The former suggests Obama accept the award “on behalf of the most important peacekeepers in the world for the last century — the men and women of the U.S. Army, Navy, Air Force and Marine Corps” for their contributions to fighting tyranny and providing humanitarian assistance over the last seven decades.
“I will accept this award on behalf of the American soldiers who landed on Omaha Beach on June 6, 1944, to liberate Europe from the grip of Nazi fascism. I will accept this award on behalf of the American soldiers and sailors who fought on the high seas and forlorn islands in the Pacific to free East Asia from Japanese tyranny in the Second World War.
“I will accept this award on behalf of the American airmen who in June 1948 broke the Soviet blockade of Berlin with an airlift of food and fuel so that West Berliners could continue to live free. I will accept this award on behalf of the tens of thousands of American soldiers who protected Europe from Communist dictatorship throughout the 50 years of the cold war.
“I will accept this award on behalf of the American soldiers who stand guard today at outposts in the mountains and deserts of Afghanistan to give that country, and particularly its women and girls, a chance to live a decent life free from the Taliban’s religious totalitarianism.
“I will accept this award on behalf of the American men and women who are still on patrol today in Iraq, helping to protect Baghdad’s fledgling government as it tries to organize the rarest of things in that country and that region — another free and fair election.
“I will accept this award on behalf of the thousands of American soldiers who today help protect a free and Democratic South Korea from an unfree and Communist North Korea.
“I will accept this award on behalf of all the American men and women soldiers who have gone on repeated humanitarian rescue missions after earthquakes and floods from the mountains of Pakistan to the coasts of Indonesia. I will accept this award on behalf of American soldiers who serve in the peacekeeping force in the Sinai desert that has kept relations between Egypt and Israel stable ever since the Camp David treaty was signed.

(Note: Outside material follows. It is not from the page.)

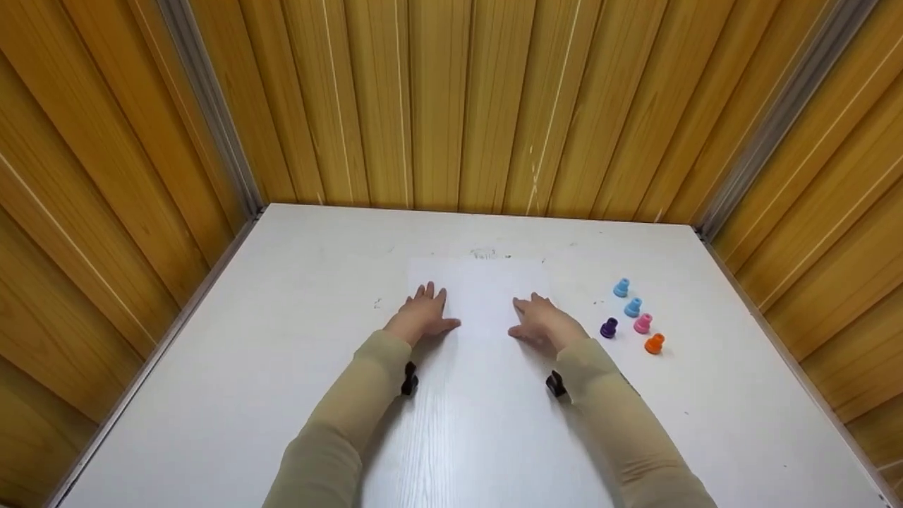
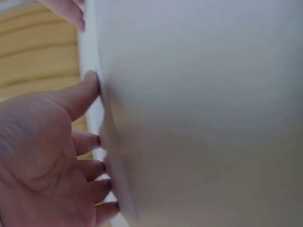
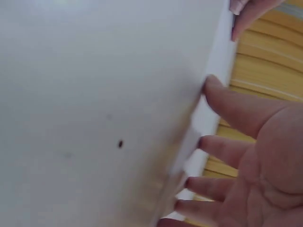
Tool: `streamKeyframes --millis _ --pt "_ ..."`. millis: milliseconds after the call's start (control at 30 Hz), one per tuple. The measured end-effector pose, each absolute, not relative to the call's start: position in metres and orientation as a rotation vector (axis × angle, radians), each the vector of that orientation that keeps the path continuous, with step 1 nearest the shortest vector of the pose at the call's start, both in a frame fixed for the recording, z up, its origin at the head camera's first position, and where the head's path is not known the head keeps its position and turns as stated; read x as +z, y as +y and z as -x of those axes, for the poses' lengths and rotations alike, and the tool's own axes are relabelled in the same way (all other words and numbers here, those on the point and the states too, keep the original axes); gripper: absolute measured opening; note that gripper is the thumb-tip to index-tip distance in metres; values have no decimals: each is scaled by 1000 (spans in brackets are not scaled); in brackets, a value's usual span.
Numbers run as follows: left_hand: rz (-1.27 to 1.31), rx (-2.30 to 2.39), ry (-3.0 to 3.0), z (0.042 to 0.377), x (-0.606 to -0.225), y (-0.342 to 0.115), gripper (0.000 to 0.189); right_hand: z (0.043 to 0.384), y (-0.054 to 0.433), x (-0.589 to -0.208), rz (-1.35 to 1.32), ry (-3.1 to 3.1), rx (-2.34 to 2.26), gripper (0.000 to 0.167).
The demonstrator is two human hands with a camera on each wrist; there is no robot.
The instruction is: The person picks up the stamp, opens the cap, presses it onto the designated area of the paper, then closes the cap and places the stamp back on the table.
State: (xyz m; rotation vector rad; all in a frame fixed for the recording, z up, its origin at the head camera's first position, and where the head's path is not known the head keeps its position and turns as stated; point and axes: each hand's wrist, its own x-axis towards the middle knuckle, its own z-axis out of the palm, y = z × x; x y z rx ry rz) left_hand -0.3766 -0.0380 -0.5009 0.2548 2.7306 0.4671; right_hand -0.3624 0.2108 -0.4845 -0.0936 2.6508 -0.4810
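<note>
A plain white sheet of paper (image 1: pixel 483 300) lies flat on the white table in the head view. My left hand (image 1: pixel 423 314) rests on its left side, fingers spread and thumb pointing inward. On the right side of the sheet rests my right hand (image 1: pixel 543 321), its fingers also apart. The left wrist view shows the left hand's fingertips (image 2: pixel 92 78) touching the paper, close to its edge. Seen from the right wrist, the right hand's fingertips (image 3: pixel 210 82) meet the sheet likewise. Neither hand grips anything.
Right of the right hand stand small peg-like pieces with round bases: two light blue (image 1: pixel 621 287), one pink (image 1: pixel 643 324), one purple (image 1: pixel 609 327), one orange (image 1: pixel 655 343). Wood-patterned panels (image 1: pixel 437 106) wall the table (image 1: pixel 282 423) at the back and sides.
</note>
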Motion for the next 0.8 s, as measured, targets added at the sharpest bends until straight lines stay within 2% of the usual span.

“I will accept this award on behalf of all the American airmen and sailors today who keep the sea lanes open and free in the Pacific and Atlantic so world trade can flow unhindered between nations.
“Finally, I will accept this award on behalf of my grandfather, Stanley Dunham, who arrived at Normandy six weeks after D-Day, and on behalf of my great-uncle, Charlie Payne, who was among those soldiers who liberated part of the Nazi concentration camp of Buchenwald.
“Members of the Nobel committee, I accept this award on behalf of all these American men and women soldiers, past and present, because I know — and I want you to know — that there is no peace without peacekeepers.
The latter thinks even more outside-the-boxand suggests awarding the prize to nuclear weapons.
During the 31 years leading up to the first atomic bomb, the world without nuclear weapons engaged in two global wars resulting in the deaths of an estimated 78 million to 95 million people, uniformed and civilian. The world wars were the hideous expression of what happens when the human tendency toward conflict hooks up with the violent possibilities of the industrial age.
Major powers find ways to get along because the cost of armed conflict between them has become unthinkably high. A world with nuclear weapons in it is a scary, scary place to think about. The industrialized world without nuclear weapons was a scary, scary place for real. But there is no way to un-ring the nuclear bell. The science and technology of nuclear weapons is widespread, and if nukes are outlawed someday, only outlaws will have nukes.
Obviously, these suggestions would not win much favor from the five random Norwegians who actually award the prize. But either would be a more serious ode to peace than the actual awardee.